Dataset records:
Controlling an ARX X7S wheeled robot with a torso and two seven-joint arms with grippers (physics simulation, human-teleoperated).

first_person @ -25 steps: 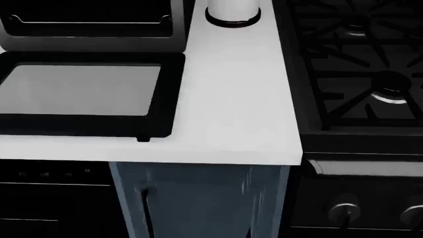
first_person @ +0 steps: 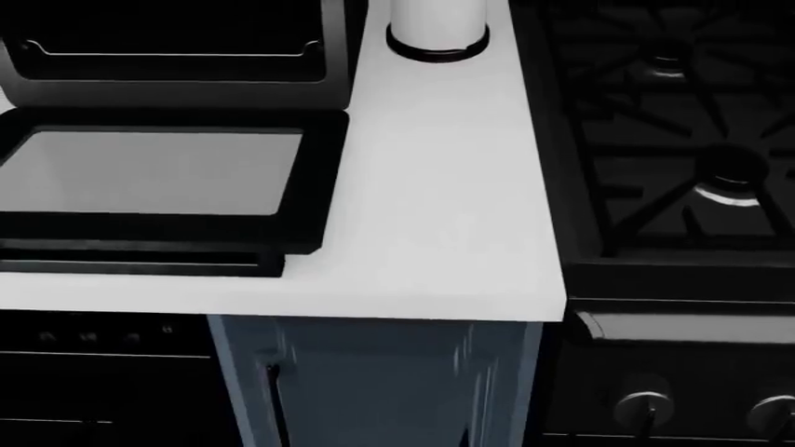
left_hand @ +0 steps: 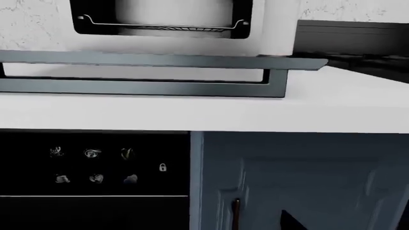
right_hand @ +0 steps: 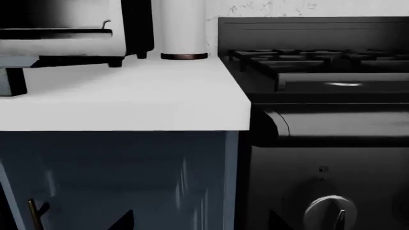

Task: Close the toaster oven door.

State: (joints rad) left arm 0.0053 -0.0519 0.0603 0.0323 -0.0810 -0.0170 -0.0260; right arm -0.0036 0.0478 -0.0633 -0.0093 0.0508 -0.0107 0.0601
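Head view: toaster oven door (first_person: 155, 191) fully down, flat over desk (first_person: 435, 186); closing not begun; neither pincer visible, state unknown

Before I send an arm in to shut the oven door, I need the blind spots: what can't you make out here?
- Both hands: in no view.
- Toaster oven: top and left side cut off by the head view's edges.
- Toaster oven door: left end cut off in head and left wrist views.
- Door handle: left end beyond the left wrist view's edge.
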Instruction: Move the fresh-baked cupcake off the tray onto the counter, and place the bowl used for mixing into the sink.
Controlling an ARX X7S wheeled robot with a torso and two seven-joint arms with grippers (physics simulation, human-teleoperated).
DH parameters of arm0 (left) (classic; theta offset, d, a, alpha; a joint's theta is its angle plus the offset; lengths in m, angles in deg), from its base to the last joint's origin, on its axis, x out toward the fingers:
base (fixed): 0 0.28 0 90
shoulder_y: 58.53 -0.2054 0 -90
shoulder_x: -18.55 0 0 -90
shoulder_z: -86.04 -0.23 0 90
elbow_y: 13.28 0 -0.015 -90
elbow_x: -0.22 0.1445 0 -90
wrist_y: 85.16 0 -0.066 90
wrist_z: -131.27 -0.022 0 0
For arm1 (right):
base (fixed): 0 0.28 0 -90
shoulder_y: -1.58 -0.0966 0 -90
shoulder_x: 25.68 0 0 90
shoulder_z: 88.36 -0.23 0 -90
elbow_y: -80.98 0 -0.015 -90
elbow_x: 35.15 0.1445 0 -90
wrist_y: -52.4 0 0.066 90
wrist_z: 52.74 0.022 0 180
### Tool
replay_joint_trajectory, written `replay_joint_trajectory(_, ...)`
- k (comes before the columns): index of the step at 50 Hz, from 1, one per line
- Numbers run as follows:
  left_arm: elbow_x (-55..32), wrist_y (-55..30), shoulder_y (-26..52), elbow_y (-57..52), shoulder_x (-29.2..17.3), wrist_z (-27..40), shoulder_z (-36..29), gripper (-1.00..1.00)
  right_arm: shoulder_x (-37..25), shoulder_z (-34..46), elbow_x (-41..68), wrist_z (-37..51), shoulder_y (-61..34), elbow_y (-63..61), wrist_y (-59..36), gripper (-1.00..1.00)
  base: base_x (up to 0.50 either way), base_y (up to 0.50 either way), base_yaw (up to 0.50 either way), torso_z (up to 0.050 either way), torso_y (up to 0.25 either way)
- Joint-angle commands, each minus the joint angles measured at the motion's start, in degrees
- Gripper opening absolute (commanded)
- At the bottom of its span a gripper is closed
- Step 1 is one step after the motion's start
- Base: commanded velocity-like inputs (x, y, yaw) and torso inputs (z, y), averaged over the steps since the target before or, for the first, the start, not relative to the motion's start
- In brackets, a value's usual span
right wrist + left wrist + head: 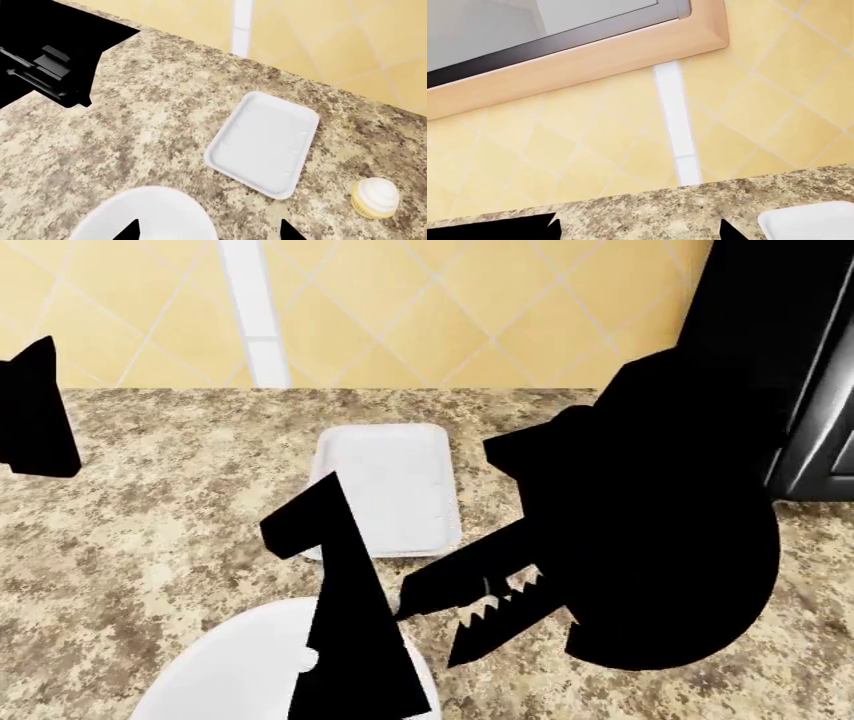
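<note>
The small pale-yellow cupcake with its ribbed base and cream swirl stands upright on the beige and brown speckled granite-look worktop, just beside one corner of the flat white rectangular tray with rounded corners and apart from it, so the first half of the task looks done: the tray lies bare. The large plain round white bowl sits at the near edge of the worktop, nearer than the tray, and judging by its place the second half is not yet done; no sink shows in any view. The right claw hangs above the bowl's rim, which suggests the bowl is the next thing to be grasped; its two dark tips stand apart with nothing between them. The left claw is held out at the far left, clear of the work, its tips also apart and empty, facing the yellow diamond-tiled wall and a pale wooden window frame. Only the right wrist view shows the cupcake; in the head view the dark right arm covers that spot. The head view alone shows both arms at once, and a dark cabinet-like form at far right.
</note>
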Motion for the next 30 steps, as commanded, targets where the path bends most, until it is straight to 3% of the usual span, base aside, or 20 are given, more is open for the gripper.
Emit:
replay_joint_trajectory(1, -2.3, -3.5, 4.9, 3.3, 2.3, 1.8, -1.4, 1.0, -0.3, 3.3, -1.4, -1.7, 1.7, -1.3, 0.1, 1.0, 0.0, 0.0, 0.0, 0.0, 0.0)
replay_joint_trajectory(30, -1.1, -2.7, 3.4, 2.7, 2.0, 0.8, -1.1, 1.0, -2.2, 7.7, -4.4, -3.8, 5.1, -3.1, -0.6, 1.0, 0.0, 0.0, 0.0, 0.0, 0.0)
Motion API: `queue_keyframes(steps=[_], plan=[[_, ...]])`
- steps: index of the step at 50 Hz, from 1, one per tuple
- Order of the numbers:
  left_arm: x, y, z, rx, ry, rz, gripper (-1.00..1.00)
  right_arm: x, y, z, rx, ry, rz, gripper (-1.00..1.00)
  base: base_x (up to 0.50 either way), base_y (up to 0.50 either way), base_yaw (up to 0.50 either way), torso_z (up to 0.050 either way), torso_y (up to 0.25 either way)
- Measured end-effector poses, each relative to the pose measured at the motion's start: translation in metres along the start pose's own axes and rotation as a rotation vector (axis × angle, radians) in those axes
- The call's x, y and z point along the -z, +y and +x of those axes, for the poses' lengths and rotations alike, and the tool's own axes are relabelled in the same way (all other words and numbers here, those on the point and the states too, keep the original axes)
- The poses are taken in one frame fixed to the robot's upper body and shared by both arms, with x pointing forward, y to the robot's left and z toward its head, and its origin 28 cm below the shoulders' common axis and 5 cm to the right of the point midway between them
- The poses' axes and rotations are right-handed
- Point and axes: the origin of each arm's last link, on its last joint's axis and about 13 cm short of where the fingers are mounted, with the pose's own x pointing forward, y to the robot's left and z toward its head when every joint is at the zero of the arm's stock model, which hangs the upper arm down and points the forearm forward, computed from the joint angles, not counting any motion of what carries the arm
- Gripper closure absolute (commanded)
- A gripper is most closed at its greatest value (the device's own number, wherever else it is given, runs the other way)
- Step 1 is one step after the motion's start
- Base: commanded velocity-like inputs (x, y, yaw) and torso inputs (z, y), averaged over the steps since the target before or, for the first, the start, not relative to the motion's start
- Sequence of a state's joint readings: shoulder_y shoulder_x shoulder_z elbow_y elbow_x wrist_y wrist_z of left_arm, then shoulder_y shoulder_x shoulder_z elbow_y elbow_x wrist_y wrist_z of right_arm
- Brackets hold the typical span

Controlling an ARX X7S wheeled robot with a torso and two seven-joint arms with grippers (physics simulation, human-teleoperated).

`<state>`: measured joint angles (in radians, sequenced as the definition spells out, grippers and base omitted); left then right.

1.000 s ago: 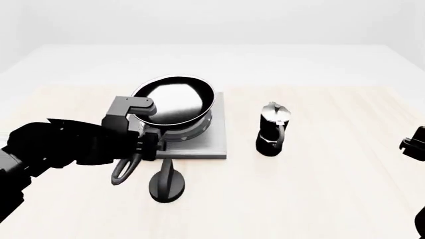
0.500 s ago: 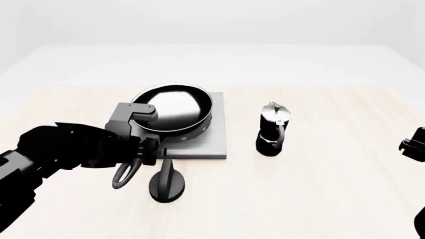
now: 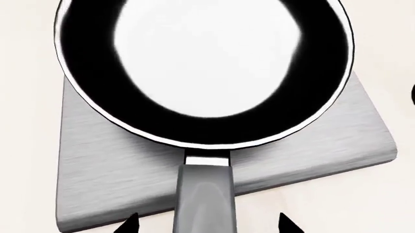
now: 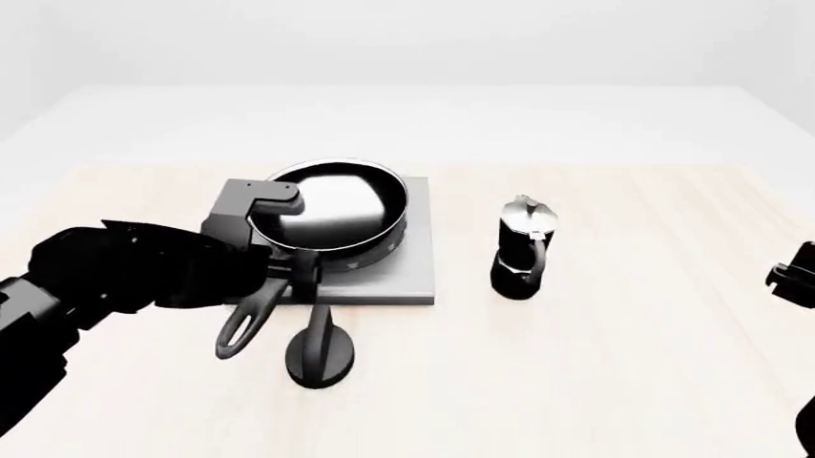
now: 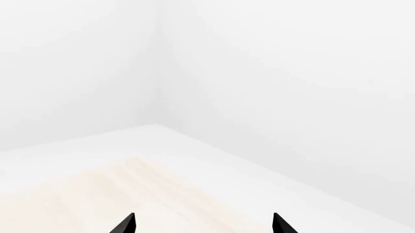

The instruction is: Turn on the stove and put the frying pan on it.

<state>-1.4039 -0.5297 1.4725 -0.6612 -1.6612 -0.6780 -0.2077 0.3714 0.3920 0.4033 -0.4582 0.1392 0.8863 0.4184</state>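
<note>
Frying pan point(image 4: 334, 212): sits on the stove point(image 4: 395, 277) over the burner, bowl level, its long handle point(image 4: 255, 320) reaching off the slab's near edge toward the robot. In the left wrist view the pan point(image 3: 204, 68) covers most of the grey slab point(image 3: 97, 165), only the corners showing bare.

Handle: it ends in a loop that seems to hang just over the worktop point(image 4: 612, 363), beside the knob point(image 4: 321, 355). Pointing it at the robot leaves it easy to reach from the left side.

Left gripper point(image 4: 286, 272): lined up with the handle where it leaves the pan. The wrist view shows its two fingertips point(image 3: 129, 224) standing clearly to either side of the grey handle point(image 3: 204, 204), gaps on both sides, so it looks released, not clamping.

Stove: flat square slab on the pale wood worktop, its burner hidden under the pan.

Knob: small black piece standing apart on the worktop, just in front of the slab's near edge. Whether it is turned on cannot be told.

Moka pot point(image 4: 522, 250): upright to the right of the stove, well apart from the pan.

Right gripper point(image 5: 202, 224): held off at the right, fingertips spread with nothing between them, facing empty worktop and wall.

Stage, as a judgement: the placing looks done; the knob may remain.
</note>
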Motion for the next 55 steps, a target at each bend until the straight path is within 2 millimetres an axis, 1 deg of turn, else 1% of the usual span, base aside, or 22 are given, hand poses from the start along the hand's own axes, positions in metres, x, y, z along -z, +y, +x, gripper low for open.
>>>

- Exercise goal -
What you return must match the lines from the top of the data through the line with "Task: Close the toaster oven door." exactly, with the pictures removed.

- Exercise result -
Controlling an ARX X7S wheeled robot with a torso and two seven-joint arms with grippers (physics simulation, human-teleoperated).

first_person @ -25 steps: 
first_person @ +0 steps: 
left_hand @ +0 steps: 
right_hand @ +0 steps: 

Task: Close the toaster oven door.

This output is now complete.